A prospective randomised controlled study for evaluation of high-volume low-concentration intraperitoneal bupivacaine for post-laparoscopic cholecystectomy analgesia

BACKGROUND AND AIMS: Low-volume high-concentration bupivacaine irrigation of the peritoneal cavity has been reported to be ineffective for short-term analgesia after laparoscopic cholecystectomy (LC). This study was conducted to evaluate the effectiveness of intraperitoneal instillation of high-volume low-concentration bupivacaine for post-operative analgesia in LC. METHODS: Sixty patients undergoing LC were included in this prospective, double-blind, randomised study. Patients were divided into two (n = 30) groups. In Group S, intraperitoneal irrigation was done with 500 ml of normal saline.

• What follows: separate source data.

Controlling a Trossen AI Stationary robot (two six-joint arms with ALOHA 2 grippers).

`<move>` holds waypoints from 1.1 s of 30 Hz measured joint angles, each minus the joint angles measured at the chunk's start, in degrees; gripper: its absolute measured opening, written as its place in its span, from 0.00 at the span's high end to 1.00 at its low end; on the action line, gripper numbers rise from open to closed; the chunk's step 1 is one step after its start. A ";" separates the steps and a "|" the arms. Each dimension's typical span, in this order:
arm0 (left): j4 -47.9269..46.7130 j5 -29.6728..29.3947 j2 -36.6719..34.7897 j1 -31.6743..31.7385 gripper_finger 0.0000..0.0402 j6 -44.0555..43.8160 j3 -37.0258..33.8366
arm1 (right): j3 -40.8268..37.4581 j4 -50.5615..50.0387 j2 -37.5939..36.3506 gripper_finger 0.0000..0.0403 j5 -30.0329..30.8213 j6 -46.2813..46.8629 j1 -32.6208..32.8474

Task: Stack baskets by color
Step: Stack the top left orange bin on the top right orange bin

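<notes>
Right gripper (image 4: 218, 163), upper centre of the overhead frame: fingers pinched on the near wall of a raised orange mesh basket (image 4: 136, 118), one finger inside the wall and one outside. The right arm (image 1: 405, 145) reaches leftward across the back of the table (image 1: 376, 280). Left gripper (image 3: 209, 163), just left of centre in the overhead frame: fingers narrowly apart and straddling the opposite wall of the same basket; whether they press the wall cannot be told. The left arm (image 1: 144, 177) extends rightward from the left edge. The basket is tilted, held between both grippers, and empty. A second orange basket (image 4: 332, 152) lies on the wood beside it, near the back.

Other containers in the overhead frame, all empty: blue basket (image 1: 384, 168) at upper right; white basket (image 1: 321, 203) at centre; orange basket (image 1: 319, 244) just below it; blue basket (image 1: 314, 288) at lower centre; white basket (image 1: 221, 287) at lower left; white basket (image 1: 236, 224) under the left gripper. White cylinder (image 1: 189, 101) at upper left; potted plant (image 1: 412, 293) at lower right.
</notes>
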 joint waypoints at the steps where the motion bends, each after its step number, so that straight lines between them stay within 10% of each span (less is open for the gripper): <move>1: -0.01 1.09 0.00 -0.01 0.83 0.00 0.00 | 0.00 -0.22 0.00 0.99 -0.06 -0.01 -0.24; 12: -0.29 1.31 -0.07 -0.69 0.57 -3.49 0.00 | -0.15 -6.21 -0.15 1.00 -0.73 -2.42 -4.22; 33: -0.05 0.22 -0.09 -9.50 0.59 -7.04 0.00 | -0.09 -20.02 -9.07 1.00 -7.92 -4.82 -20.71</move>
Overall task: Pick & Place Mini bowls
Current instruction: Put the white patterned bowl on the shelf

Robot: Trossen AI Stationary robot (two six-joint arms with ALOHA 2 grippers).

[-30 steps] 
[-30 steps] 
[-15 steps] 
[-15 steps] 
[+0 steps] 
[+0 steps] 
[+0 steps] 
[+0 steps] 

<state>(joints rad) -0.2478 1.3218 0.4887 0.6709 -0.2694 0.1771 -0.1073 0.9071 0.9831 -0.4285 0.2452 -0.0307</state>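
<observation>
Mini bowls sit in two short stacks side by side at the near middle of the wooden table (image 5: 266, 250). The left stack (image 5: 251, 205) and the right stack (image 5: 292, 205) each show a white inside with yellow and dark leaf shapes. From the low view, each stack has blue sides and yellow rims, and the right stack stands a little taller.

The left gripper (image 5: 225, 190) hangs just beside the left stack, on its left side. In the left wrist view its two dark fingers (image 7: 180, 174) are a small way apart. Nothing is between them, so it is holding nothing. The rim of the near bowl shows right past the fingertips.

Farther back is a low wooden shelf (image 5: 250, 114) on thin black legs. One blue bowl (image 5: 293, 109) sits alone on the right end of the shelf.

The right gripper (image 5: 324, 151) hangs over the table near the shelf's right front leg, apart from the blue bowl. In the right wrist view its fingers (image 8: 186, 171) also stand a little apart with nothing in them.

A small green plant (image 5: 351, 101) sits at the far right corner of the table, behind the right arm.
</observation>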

In Group B, 20 ml of 0.5% (100 mg) bupivacaine was added to 480 ml of normal saline for intraperitoneal irrigation during and after surgery. Post-operative pain was assessed by numeric pain rating scale (NRS) at fixed time intervals. Duration of analgesia (DOA), total rescue analgesic requirement (intravenous tramadol), presence of shoulder pain, nausea and vomiting were recorded for the initial 24 h post-operatively. RESULTS: Mean DOA in Group S was 0.06 ± 0.172 h (3.6 ± 10.32 min) and that in Group B was 19.35 ± 8.64 h (P = 0.000). Cumulative requirement of rescue analgesic in 24 h in Group S was 123.33 ± 43.01 mg and that in Group B was 23.33 ± 43.01 mg (P = 0.000). There was no significant difference in incidence of shoulder pain, nausea and vomiting between the groups. CONCLUSION: High-volume low-concentration of intraperitoneal bupivacaine significantly increases post-operative DOA and reduces opioid requirement after LC.